1. Batch size (between 2 and 24)
2. Learning rate (between 1e-6 and 5e-3)
3. Optimizer (rmsprop, adam, or momentum)

The data is split randomly as 90% for training and 10% for validation. The model weights are chosen corresponding to the hyper parameters and epoch with the best validation set performance. Ordinarily there would also be a test set to evaluate the final performance of the model.

Each model is trained using 4 Tesla K80 GPUs. Each GPU is used to train an entire model with a given set of hyperparameters.
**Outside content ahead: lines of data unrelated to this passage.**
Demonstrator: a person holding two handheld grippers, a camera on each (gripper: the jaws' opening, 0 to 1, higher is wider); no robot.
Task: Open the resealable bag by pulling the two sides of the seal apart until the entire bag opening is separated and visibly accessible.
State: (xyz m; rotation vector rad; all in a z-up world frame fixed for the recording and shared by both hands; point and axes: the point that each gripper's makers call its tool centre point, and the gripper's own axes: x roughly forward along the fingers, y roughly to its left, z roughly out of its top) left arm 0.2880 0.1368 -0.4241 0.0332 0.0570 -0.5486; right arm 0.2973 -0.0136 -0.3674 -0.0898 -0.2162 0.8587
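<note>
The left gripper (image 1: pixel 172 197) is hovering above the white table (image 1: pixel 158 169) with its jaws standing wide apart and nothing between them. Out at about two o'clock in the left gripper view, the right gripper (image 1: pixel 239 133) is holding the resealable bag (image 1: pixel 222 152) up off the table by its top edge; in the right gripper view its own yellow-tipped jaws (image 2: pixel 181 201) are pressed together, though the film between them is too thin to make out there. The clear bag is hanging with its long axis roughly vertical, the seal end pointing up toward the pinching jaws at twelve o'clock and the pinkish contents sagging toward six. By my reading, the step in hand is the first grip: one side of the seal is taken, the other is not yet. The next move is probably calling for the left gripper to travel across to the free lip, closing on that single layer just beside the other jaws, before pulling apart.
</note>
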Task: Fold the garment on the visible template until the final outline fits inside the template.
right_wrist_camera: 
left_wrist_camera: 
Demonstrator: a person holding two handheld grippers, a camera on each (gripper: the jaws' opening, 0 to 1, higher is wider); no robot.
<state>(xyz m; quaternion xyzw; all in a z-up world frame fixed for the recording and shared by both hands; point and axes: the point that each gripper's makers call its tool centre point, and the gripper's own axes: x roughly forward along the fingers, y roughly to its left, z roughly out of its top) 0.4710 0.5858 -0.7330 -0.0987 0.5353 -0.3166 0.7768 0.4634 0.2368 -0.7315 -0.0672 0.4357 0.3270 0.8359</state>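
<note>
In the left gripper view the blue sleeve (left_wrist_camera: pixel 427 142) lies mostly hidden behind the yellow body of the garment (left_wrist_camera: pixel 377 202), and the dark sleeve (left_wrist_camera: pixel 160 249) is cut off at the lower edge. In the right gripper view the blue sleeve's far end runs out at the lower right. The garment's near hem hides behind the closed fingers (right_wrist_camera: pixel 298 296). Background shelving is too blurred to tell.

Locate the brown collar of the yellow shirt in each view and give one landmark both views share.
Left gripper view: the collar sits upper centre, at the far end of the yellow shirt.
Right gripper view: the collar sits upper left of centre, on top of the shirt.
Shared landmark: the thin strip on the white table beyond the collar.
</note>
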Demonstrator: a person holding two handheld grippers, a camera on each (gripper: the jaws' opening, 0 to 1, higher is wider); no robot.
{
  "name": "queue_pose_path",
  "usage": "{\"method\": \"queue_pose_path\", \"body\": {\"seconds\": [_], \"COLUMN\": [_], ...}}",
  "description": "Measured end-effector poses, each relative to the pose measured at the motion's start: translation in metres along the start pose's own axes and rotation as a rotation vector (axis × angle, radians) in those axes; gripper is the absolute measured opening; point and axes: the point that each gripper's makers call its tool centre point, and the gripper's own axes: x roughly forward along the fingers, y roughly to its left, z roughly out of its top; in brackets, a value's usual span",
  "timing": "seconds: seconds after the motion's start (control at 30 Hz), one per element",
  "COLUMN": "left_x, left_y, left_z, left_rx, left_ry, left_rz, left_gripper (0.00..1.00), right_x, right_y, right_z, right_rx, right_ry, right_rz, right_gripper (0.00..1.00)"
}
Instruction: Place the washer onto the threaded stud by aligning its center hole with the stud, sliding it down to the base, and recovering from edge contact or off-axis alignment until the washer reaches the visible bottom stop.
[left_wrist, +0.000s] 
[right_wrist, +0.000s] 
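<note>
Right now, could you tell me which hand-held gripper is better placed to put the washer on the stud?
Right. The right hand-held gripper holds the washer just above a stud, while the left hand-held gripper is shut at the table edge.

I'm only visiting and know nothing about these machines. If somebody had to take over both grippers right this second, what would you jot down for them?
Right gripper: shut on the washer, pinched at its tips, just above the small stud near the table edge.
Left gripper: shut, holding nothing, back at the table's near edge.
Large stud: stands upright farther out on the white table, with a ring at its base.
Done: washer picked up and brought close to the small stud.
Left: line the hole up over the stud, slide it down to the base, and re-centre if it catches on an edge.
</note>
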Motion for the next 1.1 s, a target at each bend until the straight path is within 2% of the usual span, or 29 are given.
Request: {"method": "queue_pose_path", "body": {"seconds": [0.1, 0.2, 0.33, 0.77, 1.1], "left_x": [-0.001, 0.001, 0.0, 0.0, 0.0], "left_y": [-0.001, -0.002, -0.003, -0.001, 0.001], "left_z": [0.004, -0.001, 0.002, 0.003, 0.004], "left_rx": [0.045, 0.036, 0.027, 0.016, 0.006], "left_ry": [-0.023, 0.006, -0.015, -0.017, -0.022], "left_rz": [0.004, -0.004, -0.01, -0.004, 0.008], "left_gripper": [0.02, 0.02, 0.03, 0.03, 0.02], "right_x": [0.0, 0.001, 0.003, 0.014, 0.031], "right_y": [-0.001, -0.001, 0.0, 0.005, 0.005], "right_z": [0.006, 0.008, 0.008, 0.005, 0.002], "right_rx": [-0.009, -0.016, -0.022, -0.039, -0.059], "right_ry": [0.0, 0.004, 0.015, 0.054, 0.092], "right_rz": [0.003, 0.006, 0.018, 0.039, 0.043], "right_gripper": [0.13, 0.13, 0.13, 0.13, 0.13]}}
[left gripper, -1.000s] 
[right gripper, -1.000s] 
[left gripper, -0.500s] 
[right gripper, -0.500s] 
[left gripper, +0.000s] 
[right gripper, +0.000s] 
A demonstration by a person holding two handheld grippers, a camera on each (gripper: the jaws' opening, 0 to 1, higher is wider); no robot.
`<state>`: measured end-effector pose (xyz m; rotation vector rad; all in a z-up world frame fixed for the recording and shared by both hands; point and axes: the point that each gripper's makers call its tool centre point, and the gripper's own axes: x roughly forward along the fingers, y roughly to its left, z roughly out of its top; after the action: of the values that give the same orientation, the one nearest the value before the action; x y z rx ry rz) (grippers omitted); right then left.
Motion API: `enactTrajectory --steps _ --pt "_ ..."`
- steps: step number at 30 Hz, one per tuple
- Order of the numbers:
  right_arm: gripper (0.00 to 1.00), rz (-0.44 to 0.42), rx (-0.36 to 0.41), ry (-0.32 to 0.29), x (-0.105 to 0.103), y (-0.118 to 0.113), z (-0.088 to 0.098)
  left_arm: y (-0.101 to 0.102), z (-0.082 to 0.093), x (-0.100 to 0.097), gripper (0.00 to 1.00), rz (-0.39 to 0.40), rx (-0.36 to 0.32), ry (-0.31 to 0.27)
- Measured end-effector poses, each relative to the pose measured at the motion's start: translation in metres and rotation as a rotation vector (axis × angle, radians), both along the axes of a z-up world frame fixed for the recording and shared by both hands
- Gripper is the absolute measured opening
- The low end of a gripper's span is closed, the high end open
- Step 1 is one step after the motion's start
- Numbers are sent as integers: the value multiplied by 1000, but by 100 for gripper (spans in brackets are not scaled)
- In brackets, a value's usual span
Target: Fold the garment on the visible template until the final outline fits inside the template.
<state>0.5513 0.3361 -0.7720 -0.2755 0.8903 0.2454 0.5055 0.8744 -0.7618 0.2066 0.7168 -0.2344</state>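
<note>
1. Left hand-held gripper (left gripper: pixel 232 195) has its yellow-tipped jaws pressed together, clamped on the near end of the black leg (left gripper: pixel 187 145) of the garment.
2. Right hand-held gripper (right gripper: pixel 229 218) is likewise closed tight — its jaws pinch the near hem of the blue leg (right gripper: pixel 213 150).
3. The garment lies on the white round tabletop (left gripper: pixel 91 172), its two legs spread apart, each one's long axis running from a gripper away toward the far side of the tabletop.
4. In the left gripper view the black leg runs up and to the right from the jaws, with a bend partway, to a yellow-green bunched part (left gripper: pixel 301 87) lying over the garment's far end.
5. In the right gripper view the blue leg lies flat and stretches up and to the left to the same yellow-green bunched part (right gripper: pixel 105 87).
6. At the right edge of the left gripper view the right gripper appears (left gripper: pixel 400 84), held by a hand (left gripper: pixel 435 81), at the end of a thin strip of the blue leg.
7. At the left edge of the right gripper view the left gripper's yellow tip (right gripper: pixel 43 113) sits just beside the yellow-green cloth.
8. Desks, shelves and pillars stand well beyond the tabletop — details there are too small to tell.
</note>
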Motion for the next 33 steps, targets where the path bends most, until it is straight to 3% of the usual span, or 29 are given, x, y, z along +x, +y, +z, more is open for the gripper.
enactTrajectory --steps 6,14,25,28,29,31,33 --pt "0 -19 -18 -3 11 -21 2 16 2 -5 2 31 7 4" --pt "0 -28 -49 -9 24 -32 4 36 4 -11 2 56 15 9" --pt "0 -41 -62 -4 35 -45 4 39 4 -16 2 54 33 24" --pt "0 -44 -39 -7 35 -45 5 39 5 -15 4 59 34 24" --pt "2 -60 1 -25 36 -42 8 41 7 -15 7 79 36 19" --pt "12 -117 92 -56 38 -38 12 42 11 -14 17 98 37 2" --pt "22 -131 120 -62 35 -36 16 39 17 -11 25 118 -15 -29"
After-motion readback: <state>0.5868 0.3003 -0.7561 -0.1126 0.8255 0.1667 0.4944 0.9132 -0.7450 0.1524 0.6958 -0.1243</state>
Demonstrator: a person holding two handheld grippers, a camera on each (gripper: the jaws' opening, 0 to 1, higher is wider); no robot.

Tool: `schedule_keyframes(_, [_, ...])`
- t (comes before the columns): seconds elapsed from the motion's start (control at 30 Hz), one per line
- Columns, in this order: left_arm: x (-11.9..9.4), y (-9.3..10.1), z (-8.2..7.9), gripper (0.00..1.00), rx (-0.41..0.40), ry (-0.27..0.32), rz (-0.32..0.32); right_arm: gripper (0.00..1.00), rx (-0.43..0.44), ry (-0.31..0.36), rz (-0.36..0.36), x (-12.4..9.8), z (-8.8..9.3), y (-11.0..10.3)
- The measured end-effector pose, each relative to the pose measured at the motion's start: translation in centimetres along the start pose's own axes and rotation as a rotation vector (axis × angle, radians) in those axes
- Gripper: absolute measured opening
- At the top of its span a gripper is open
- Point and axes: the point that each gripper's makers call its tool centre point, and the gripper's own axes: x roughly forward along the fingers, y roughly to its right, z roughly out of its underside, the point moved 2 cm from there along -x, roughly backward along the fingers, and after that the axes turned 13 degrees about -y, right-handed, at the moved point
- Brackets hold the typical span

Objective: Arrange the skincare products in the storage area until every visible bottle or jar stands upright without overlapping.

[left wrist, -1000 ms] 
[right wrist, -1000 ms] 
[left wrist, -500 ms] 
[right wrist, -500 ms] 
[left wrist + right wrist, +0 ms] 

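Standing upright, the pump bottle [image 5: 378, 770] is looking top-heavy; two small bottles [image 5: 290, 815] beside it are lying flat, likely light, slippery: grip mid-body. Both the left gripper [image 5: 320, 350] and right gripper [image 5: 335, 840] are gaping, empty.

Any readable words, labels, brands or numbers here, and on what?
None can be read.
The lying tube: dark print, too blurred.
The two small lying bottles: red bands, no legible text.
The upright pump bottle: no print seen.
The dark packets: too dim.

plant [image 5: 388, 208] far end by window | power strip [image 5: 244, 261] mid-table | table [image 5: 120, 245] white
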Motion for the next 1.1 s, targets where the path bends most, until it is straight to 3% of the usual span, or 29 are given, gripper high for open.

Training runs until the change in training loss between epochs is below a certain threshold or 200k steps have expired.

(AP scores calculated based on .5 IOU threshold)

1. Tensorflow: https://www.tensorflow.org/
2. Tensorflow object detection: https://github.com/tensorflow/models/tree/master/research/object_detection
3. Tensorflow object detection model zoo: https://github.com/tensorflow/models/blob/master/research/object_detection/g3doc/detection_model_zoo.md

There could be additional features available to help with object detection in addition to just camera data. For example, contextual information about the construction site such as the type and number of excavators.

To make this object detection pipeline work in real time, one could use an object recognition algorithm to periodically figure out where the bounding boxes are, and then use motion tracking to update the bounding boxes cheaply as the drone moves.

One could also use a faster object detection algorithm such as YOLO or SSD with Mobile Net for image classification, which can achieve real-time FPS.